Es sei wohl richtig, dass Wachstum nicht automatisch mit einer Verbesserung der Lebensqualität einhergehe, schreibt er. Jedoch sei das Wachstum eine „wichtige Voraussetzung“, um das glückliche Zusammenleben in der Gesellschaft zu ermöglichen. Nur mit Wachstum könnten Gesundheits-, Sicherheits- oder Kulturdienstleistungen gefördert werden. „Wachstum erlaubt die Bekämpfung der Arbeitslosigkeit und erlaubt, jungen Menschen eine Zukunftsperspektive zu geben.“

 150 Autos mehr pro Woche

Negatives Wachstum hingegen, wie die Welt es in den Jahren 2008/2009 erlebte, führe hingegen zu sozialen Unruhen, zu Frust und schließlich zum Aufkommen von Populismus.

„Es gibt somit keine Alternative zum Wachstum“, lautet seine Überzeugung. „Ein von der Politik diktiertes Abbremsen der demografischen oder wirtschaftlichen Dynamik des Landes (…) ist in unserer Gesellschaft nicht denkbar.“
Dass das schnelle Wachstum Schwierigkeiten (tägliche Staus, hohe Immobilienpreise, Umweltbelastung) mit sich bringt, erkennt er. So schreibt er, dass die rund 250 neuen Jobs, die wöchentlich derzeit im Land entstehen, potenziell 150 zusätzliche Autos pro Woche auf den Straßen bedeuten.

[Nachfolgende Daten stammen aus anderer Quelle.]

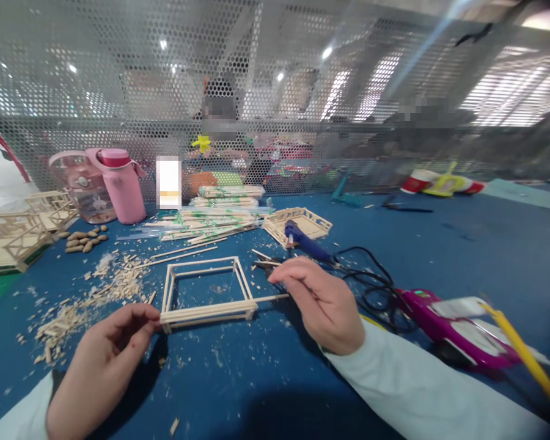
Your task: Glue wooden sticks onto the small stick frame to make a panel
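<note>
A small rectangular frame of thin wooden sticks (205, 290) lies on the blue table (462, 256). My left hand (101, 360) pinches the frame's near left corner, fingers closed on it. My right hand (323, 302) is curled at the frame's right end and holds a loose thin stick (270, 298) that runs along the frame's near side. A blue glue gun (305, 241) with a black cord (371, 284) lies just beyond my right hand.
Stick offcuts (87, 299) litter the left. Bundled sticks (201, 226), another stick frame (302, 223), a pink bottle (121, 183), peanuts (85, 238) and a wooden model (18, 235) sit behind. A magenta tool (444, 327) and yellow pencil (522, 351) lie right. Perforated screen (275, 91) behind; another person beyond it.
</note>
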Motion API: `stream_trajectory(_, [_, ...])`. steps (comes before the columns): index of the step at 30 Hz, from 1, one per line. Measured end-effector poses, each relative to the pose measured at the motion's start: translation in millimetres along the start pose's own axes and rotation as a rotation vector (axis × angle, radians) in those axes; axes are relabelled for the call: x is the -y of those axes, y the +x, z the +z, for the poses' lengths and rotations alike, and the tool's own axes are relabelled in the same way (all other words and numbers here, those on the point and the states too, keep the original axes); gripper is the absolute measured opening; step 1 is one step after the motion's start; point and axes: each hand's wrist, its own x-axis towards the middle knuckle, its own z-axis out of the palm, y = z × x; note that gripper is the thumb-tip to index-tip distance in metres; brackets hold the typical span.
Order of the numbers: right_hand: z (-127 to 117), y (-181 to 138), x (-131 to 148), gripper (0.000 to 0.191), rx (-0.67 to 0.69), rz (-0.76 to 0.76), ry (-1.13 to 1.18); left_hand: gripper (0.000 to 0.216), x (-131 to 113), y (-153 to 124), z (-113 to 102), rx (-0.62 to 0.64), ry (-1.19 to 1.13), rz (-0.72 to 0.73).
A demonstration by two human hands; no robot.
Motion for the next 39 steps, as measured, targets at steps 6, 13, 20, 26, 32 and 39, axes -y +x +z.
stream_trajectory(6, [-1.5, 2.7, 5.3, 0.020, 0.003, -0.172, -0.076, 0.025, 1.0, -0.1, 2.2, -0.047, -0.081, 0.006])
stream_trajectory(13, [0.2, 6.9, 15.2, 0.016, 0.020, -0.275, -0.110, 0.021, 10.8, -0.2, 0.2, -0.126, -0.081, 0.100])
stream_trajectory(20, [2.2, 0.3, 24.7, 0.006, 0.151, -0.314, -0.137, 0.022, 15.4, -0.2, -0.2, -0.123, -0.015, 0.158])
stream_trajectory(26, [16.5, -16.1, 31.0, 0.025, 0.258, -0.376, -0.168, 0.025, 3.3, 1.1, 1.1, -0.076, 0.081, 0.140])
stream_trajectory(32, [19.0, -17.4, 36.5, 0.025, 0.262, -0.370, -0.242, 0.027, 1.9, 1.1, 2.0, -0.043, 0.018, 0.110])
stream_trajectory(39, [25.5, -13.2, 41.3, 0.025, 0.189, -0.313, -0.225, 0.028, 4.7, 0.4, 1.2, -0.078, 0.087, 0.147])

Foto: Editpress/Alain Rischard

Carlo Thelen, Direktor der Luxemburger Handelskammer

Die Lösung der Probleme sieht Carlo Thelen in einem anderen Schlagwort: dem qualitativen Wachstum. Darunter versteht er ein Wachstum, das auf Produktivitäts-Steigerungen basiert. Er hofft, dass der technologische Fortschritt es den Unternehmen und der Gesellschaft – mittels neuen Arbeits- und Konsummodellen – möglich machen wird, mit weniger Mitteln mehr Reichtum zu erwirtschaften.

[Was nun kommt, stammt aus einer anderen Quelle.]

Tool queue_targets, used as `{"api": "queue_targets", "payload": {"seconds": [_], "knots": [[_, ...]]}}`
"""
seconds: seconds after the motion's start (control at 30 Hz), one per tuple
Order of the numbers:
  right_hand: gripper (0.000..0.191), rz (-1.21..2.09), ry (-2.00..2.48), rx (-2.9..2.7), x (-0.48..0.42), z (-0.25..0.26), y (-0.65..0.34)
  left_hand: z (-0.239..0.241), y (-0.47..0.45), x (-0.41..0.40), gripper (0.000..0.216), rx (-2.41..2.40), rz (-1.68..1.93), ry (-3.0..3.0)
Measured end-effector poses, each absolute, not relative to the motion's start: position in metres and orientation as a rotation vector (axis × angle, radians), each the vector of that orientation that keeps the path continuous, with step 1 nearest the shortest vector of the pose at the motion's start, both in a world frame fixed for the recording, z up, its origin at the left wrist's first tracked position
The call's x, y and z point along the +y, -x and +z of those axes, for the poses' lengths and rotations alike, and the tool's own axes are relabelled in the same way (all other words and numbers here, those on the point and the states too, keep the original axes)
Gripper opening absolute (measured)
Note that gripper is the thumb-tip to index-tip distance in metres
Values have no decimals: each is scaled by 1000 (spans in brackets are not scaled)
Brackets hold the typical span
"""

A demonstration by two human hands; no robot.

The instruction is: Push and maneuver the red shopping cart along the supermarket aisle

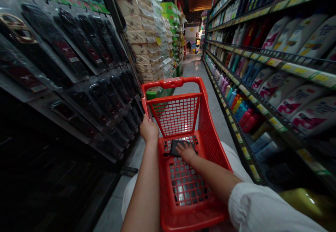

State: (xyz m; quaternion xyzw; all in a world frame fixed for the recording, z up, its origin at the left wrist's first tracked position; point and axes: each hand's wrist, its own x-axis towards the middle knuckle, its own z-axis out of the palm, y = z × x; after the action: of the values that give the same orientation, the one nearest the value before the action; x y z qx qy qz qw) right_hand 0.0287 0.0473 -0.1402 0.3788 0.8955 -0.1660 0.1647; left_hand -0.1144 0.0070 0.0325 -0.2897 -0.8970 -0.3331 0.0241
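A red plastic shopping cart [210, 134] stands in front of me in a store aisle. My left hand [148, 129] is closed around the cart's left rim. My right hand [186, 152] reaches down inside the cart, its fingers resting flat on a small dark flat package [175, 147] that lies on the cart's mesh floor. A white sleeve covers my right upper arm.
A rack of dark packaged items [78, 67] hangs close on the left. Shelves of shampoo and detergent bottles [275, 71] line the right. Stacked tissue packs [147, 32] stand ahead on the left. The tiled aisle floor [194, 71] runs ahead.
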Motion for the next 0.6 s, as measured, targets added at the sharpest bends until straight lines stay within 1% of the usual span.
{"api": "queue_targets", "payload": {"seconds": [0.07, 0.13, 0.2, 0.27, 0.4, 0.6], "knots": [[59, -456, -1347, 2364, 66, -138, -32, 32, 115, 7, 45, -2775, -1035, 893], [57, -447, -1469, 2235, 68, -139, -28, 32, 114, 8, 45, -2771, -1040, 892], [65, -470, -1483, 2171, 51, -145, -17, 33, 114, 8, 45, -2773, -1038, 886], [76, -494, -1395, 2211, 23, -152, -4, 33, 113, 9, 45, -2777, -1035, 882], [58, -467, -1082, 2513, -14, -165, 20, 33, 112, 8, 45, -2776, -1032, 889], [54, -522, -1088, 2607, 28, -164, 45, 31, 114, 7, 46, -2777, -1033, 883]]}}
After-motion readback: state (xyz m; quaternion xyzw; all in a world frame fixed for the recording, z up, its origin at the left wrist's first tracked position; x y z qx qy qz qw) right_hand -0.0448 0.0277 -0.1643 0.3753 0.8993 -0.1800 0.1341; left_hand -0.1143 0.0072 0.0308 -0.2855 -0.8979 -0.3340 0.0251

Er fordert, dass Wachstum „begleitet“ werden muss, um nachhaltig zu sein. Er lobt die Anstrengungen, die Regierung und Privatwirtschaft im Rahmen der Rifkin-Studie gemacht haben. Der Prozess habe konkrete Resultate vorzuweisen: Etwa der konsequente Ausbau von erneuerbaren Energien, der Elektromobilität, das Projekt „High performance computing“ sowie ein Gesetz zur dezentralen Energie-Produktion, das es Konsumenten ermögliche, zu Strom-Produzenten zu werden. Selbst die Bio-Landwirtschaft habe durch die Studie einen neuen Schub erhalten, schreibt er.

Ziel der Veränderungen sei es, dass Verbraucher und Betriebe durch neue Wege und neue Technologien Möglichkeiten finden, um weniger Ressourcen zu verbrauchen und mit weniger Mitteln zu produzieren. Das komme sowohl der Umwelt als auch unserer Lebensqualität zugute, so der Direktor der Handelskammer. „Wir müssen es langfristig fertigbringen, das Wachstum und den Einsatz von Ressourcen voneinander zu entkoppeln.“

Zum Ende seines Texts geht er wieder das Thema Beschäftigung an. Immerhin dürfen sich Angestellte fragen, was mit ihnen passiert, wenn Prozesse effizienter werden und weniger Mittel (eben auch Personal) in den Einsatz kommen sollen. Carlo Thelen will den Leser beruhigen und schreibt: „Die Erhöhung von Produktivität und Effizienz durch den technologischen Fortschritt hat historisch gesehen nicht zu weniger, sondern zu mehr Beschäftigung geführt.“

Doch wie dieses neue Mehr an Beschäftigten dann aber die täglichen Staus verkleinern und die Immobilienpreise im Zaum halten soll, erwähnt er nicht. Auch schreibt er nichts über die mögliche Verteilung des neuen Wohlstands. Übrig bleibt nur die Schlussfolgerung, dass „es keine Alternative zum Wachstum gibt“.